Geraint Thomas (left) and Chris Froome (right) share a moment of laughter at the Santos Tour Down Under

By the end of the 2024 Giro d’Italia, it will have been six years since Great Britain’s Chris Froome last won a race, unless something changes next spring. Yet, in the face of such a drought, the Israel-Premier Tech rider is as committed as ever to his occupation, undeterred by years of misfortune, under-performance and the criticism that has subsequently come his way.

Recent years have seen many ridicule the four-time Tour de France winner, labelling Froome a shadow of his former self. There are some who go as far as to demand his retirement, unsatisfied with the rider he has now become. But with the same determination that delivered him his former success, Froome brushes this vitriol aside in favour of optimism for what the sport still holds for him.

On the eve of the Tour de France Prudential Singapore Criterium, GCN sat down exclusively with Chris Froome to discuss his 17-year career to date. Froome took his time to reflect on a barren few years, whilst casting an eye forward to 2024 and the possibility of redemption at long last. Amongst the many insights offered by Froome’s candidness, one stood out at almost every opportunity - the 38-year-old is convinced that his age should not be a barrier to his return to the very top of the sport.

Whether it be musing about what has gone wrong since his departure from the Ineos Grenadiers set-up, or revealing his plans to better prepare for next year’s Tour de France, Froome’s answers reflected a man unencumbered by the burden of time. And why should he be? After all, his close friend, former teammate and a rider just one year his junior, Geraint Thomas, came within 14 seconds of becoming the Giro d’Italia’s oldest winner in May.

When asked if Thomas’ performance inspires him, Froome is clear: “100%.”

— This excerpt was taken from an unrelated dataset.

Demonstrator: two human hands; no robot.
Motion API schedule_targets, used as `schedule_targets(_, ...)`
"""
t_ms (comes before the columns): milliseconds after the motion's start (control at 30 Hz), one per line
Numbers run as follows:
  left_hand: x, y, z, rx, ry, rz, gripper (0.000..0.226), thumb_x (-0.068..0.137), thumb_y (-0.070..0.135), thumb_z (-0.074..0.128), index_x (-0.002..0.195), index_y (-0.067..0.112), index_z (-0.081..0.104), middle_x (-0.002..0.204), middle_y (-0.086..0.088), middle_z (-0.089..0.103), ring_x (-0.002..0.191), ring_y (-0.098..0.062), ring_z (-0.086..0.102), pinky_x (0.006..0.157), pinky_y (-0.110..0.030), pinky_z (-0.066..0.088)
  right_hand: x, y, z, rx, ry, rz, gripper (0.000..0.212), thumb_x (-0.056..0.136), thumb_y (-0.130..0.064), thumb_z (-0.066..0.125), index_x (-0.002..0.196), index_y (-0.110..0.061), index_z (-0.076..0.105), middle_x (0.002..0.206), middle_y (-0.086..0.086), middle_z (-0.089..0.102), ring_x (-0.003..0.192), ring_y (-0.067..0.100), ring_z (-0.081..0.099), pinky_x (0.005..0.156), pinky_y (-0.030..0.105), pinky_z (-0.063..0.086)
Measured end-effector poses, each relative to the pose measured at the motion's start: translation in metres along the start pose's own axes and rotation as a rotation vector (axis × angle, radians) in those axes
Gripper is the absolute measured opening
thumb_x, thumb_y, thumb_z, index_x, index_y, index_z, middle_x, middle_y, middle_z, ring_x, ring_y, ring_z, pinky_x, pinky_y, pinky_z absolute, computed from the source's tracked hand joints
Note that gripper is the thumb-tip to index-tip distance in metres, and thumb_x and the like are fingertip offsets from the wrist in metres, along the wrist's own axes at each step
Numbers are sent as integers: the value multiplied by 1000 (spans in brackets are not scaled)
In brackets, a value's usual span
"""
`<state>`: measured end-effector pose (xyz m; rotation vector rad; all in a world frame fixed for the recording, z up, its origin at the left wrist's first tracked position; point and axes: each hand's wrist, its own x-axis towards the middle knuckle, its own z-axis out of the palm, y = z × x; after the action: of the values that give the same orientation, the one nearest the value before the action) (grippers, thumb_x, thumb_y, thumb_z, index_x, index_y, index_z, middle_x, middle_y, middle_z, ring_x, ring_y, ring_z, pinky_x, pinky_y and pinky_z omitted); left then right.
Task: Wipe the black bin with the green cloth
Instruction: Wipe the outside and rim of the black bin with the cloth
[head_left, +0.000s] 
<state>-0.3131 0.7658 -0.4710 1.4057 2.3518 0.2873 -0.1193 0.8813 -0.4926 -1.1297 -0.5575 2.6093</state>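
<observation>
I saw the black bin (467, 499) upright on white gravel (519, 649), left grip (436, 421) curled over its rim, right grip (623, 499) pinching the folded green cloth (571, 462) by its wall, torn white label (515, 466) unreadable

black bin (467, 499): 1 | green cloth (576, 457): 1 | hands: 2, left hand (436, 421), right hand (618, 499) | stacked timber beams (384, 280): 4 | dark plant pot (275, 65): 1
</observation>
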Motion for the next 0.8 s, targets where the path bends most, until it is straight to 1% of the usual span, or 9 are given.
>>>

“With Geraint, there's one year separating us so to see him still up there fighting for Grand Tour victories, that basically confirms to me that age isn't necessarily a factor in this. It's more about the preparation and as it's always been, the readiness to race.”

Why, then, have Froome’s performances fallen far short of his best since 2019? The answer is obvious, at least on the surface: a career-threatening crash that almost killed him. But for the winner of all three Grand Tours, it is not just the physical toll of this crash that has held him back in the years since.

Changes in coaches, training and bike position prevent Froome from performing at Israel-Premier Tech

When Froome was announced as an Israel Start-Up Nation rider in the summer of 2020, the expectations of the Brit were lofty, from both rider and team alike. Then 35, Froome had been unable to agree terms on a fresh contract with Ineos, having been denied the prospect of sole leadership in Grand Tours. Unable to dislodge the spotlight that had now fallen on the shoulders of Egan Bernal, the Brit joined the Israeli set-up as the undisputed leader of the squad.

Despite Froome not having ridden a Grand Tour since 2018, Israel team boss Sylvan Adams was clear in his anticipation for what the move signalled for - Froome would be challenging for a fifth Tour de France victory to bring him alongside Jacques Anquetil and Miguel Indurain in the all-time standings.

However, Froome has only finished the Tour de France once in his three years with the team and has only clocked up one top-10 result along the way - third place on a stage of the Tour de France in 2022. The form that once saw him pulling off an audacious solo ambush to clinch the Giro d’Italia - stage 19 of the 2018 edition being the last time Froome crossed the finish line of a race first - has not been seen in a long time.

“I think it's a knock-on effect from the crash and the change in structure,” Froome says when asked explicitly what the difference is between his current self and that of his glory years. “I’ve also been training very differently to how I had previously, I’d like to change that and get back to my older methods of training.”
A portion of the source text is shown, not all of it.